Ketika pasar saham AS jatuh tajam, nilai portofolio investor global ini ikut menyusut. Kondisi ini memaksa mereka untuk menutup margin call atau melakukan penyesuaian proporsi aset (rebalancing). “Jadi mereka terpaksa menjual aset di emerging market seperti Indonesia, bukan karena fundamental Indonesia jelek, melainkan karena membutuhkan likuiditas dan cash untuk menutup posisi di AS,” jelas Chory lebih lanjut.
Selain itu, Chory juga menyoroti faktor risk-off sentiment. Saat pasar global dilanda kepanikan, investor institusi cenderung mengalihkan dana mereka ke aset safe haven yang lebih aman, seperti dolar AS, obligasi pemerintah AS (US Treasury), dan emas. Pergeseran ini menyebabkan investor keluar dari aset-aset berisiko, termasuk saham di negara-negara berkembang. “Makanya kadang IHSG ikut turun, walau informasi buruknya datang dari AS dan tidak ada hubungannya langsung dengan ekonomi kita,” imbuhnya.
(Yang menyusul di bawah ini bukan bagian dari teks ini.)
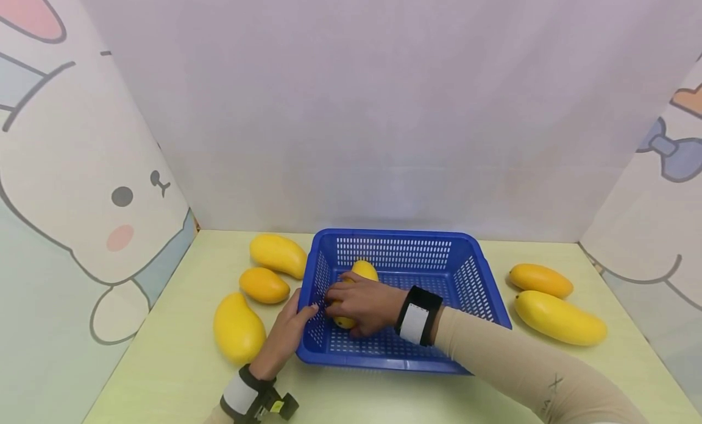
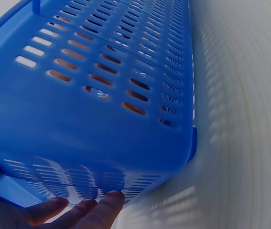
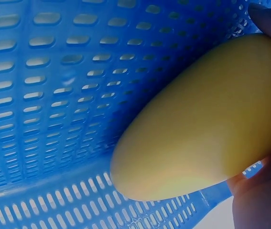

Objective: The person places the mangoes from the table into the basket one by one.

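My right hand (image 1: 364, 302) reaches into a blue plastic basket (image 1: 406, 362) and grips a yellow mango (image 3: 197, 124) near the left wall. Thumb and fingers lie on opposite sides of the mango in the right wrist view. Yellow skin shows beyond the hand and below it in the head view; whether that is one mango or two, I cannot tell. On the basket's left side my left hand (image 1: 285, 335) holds the rim, thumb over the top. Its fingers (image 2: 104, 207) touch the slotted outer wall in the left wrist view.
Left of the basket lie a long yellow mango (image 1: 278, 254), a small orange-yellow mango (image 1: 264, 285) and a large yellow mango (image 1: 238, 329). To its right are an orange-yellow mango (image 1: 542, 280) and a longer yellow mango (image 1: 560, 318). A pale wall (image 1: 384, 107) rises behind the table.
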A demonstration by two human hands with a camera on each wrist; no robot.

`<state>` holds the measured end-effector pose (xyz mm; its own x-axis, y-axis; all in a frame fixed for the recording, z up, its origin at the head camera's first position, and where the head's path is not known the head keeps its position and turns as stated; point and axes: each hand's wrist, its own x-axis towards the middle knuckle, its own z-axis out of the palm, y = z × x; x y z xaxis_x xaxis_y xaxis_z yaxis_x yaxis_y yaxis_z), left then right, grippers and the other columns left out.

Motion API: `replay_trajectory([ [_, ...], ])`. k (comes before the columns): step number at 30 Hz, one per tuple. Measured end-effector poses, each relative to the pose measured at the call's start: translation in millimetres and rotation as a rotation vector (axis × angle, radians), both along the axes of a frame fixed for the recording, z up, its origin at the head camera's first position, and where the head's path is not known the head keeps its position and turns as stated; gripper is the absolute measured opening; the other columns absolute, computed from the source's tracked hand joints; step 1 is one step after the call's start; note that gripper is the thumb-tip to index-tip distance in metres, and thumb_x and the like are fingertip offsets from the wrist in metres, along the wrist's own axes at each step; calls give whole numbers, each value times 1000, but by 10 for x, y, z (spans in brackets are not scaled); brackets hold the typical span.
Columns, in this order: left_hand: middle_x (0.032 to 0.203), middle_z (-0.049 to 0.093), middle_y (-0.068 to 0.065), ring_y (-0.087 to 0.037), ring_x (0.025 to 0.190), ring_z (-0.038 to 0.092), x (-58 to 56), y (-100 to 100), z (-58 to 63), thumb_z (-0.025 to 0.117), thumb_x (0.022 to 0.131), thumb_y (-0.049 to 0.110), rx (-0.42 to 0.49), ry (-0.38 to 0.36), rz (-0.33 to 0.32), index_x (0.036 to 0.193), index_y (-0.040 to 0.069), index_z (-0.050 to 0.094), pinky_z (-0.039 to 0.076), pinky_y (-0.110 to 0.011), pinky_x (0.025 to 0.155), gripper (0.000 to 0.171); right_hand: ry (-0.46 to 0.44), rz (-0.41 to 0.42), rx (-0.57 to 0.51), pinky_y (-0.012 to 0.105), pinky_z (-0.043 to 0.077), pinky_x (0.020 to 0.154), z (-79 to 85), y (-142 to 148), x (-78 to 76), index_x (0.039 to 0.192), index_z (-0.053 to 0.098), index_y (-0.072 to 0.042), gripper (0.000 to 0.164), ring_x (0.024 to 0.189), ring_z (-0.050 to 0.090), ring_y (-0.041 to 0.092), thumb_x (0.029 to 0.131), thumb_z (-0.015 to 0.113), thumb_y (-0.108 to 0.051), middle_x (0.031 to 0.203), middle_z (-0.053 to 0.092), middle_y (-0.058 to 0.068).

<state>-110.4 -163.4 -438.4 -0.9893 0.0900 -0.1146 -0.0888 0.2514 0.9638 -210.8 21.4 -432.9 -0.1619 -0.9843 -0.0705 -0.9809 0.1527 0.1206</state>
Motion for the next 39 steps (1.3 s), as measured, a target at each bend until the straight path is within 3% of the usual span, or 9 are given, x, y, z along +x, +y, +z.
replay_trajectory([
  [19,139,41,-11,-30,115,49,-14,-5,-42,39,98,25,-16,-9,6,143,16,27,42,-51,91,47,-19,-34,-28,44,24,107,48,-5,0,121,55,-30,51,121,39,16,77,66,-54,127,50,-4],
  [29,139,40,-15,-34,116,48,-5,-7,-14,40,98,25,2,3,5,143,14,26,43,-52,90,49,38,-97,-121,45,27,104,247,78,-20,126,54,-29,54,120,40,17,81,55,-59,125,52,-4],
  [39,139,41,-14,-32,116,48,-6,-4,-14,40,98,26,-14,-8,15,142,14,28,42,-52,91,48,39,-175,-222,43,27,104,389,249,-79,124,56,-28,53,119,42,20,85,46,-63,123,54,-3],
])
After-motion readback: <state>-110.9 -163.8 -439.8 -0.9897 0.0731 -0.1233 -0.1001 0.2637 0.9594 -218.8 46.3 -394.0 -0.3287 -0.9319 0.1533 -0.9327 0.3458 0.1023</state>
Tak berhenti di situ, Chory juga menekankan bahwa pasar bergerak berdasarkan persepsi dan ekspektasi, bukan hanya kepastian. Ia menjelaskan, perang dagang dan pemberlakuan tarif secara langsung memengaruhi prospek pertumbuhan ekonomi global dan laba perusahaan. Sebagai contoh, jika Trump benar-benar menaikkan tarif impor barang China, biaya bahan baku akan meningkat, laba perusahaan AS bisa tertekan, rantai pasokan global terganggu, dan pada akhirnya perdagangan global akan menurun, memberikan dampak signifikan pada negara berkembang.
Dengan demikian, meskipun kepastiannya belum terwujud, pasar langsung memperhitungkan kemungkinan terburuk (price in). Begitu muncul tanda-tanda eskalasi, investor besar memilih untuk mengambil posisi aman dengan melakukan penjualan, dan akan membeli kembali jika kondisi sudah dinilai kondusif. Selain itu, banyak sistem algo-trading dan dana makro global yang menggunakan pemicu berbasis berita utama atau kata kunci tertentu seperti ‘tariff’ dan ‘trade war’. Secara otomatis, mereka akan mengambil posisi jual begitu sentimen negatif dari AS muncul.
“Jadi bukan cuma soal Trump serius atau tidak, tapi reaksi sistemik dari algoritma dan investor besar yang membuat pasar tetap volatil,” ujarnya. Dengan demikian, Chory menyimpulkan bahwa meskipun Indonesia tidak memiliki hubungan langsung dengan isu internal di AS, pasar global kini telah sangat terintegrasi. Oleh karena itu, ketika pasar saham AS goyah, efek rambatannya otomatis terasa di pasar negara berkembang, terutama melalui aliran dana asing dan perubahan selera risiko global.
Ringkasan
Gejolak hubungan AS-China, ditandai dengan rencana tarif tambahan dan kontrol ekspor oleh AS, telah mengguncang pasar saham global. Wall Street mengalami penurunan signifikan, dengan indeks utama seperti Dow Jones, S&P 500, dan Nasdaq Composite mencatat pelemahan tajam pada perdagangan Jumat.
Menurut analis BRI Danareksa Sekuritas, meskipun fundamental ekonomi Indonesia solid, IHSG berpotensi terimbas gejolak Wall Street. Hal ini disebabkan oleh mekanisme global fund flow, sentimen risiko, serta perilaku investor institusi global yang melakukan penyesuaian portofolio dan mengalihkan dana ke aset safe haven saat terjadi kepanikan pasar.